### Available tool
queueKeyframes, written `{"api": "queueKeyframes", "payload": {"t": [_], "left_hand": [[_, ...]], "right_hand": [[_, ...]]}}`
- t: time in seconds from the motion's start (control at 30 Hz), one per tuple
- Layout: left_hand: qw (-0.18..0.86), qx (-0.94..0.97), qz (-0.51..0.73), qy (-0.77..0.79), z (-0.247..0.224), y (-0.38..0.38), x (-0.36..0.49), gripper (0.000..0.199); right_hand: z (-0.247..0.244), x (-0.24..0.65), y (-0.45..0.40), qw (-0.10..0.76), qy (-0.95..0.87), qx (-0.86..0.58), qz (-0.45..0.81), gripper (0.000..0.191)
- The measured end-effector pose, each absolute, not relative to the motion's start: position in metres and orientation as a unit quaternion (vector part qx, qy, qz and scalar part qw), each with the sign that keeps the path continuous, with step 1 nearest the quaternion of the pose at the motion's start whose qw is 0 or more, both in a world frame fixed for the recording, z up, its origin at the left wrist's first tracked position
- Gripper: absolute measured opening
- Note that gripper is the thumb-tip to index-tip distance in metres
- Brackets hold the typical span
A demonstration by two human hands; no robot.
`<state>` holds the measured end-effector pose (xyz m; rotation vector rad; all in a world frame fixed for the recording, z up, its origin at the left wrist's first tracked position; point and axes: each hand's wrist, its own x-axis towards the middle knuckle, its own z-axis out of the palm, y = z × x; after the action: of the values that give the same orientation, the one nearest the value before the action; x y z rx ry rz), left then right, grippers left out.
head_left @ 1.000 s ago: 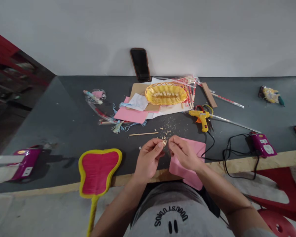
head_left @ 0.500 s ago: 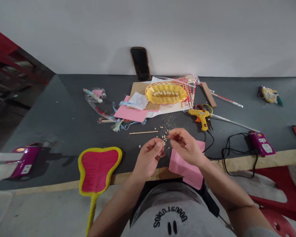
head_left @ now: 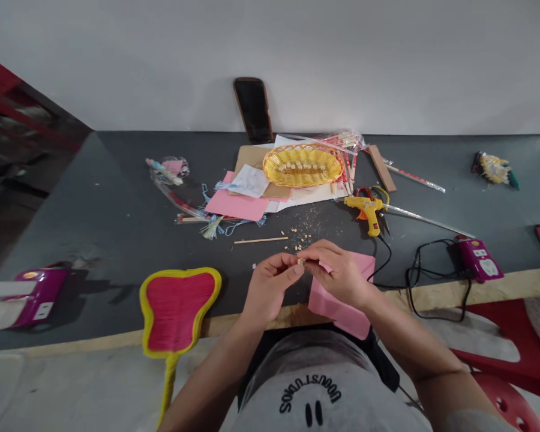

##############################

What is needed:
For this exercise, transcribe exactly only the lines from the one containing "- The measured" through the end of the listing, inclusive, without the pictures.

Result for this task:
- The measured end-effector pose, each absolute, not relative to the motion's start: position in metres and orientation as a unit quaternion (vector part qx, qy, qz and scalar part qw), each with the sign that keeps the path continuous, with step 1 nearest the quaternion of the pose at the motion's start whose qw is 0 or more, both in a world frame fixed for the recording, z up, its origin at the left wrist's first tracked position
- Gripper: absolute measured opening
- Note that gripper is the thumb-tip to index-tip distance in metres
- Brackets hold the typical span
A demonstration by two human hands; no robot.
`<state>` holds the measured end-effector pose (xyz m; rotation vector rad; all in a world frame fixed for the recording, z up, its origin at the left wrist's first tracked position; point and axes: each hand's wrist, its own x-axis towards the middle knuckle, its own z-axis out of the palm, y = z × x; after the action: of the values that give the same orientation, the one nearest the value before the action; x y z rx ry rz), left then right, grippers left out.
head_left @ 1.000 s ago: 
head_left @ 0.500 s ago: 
head_left @ now: 

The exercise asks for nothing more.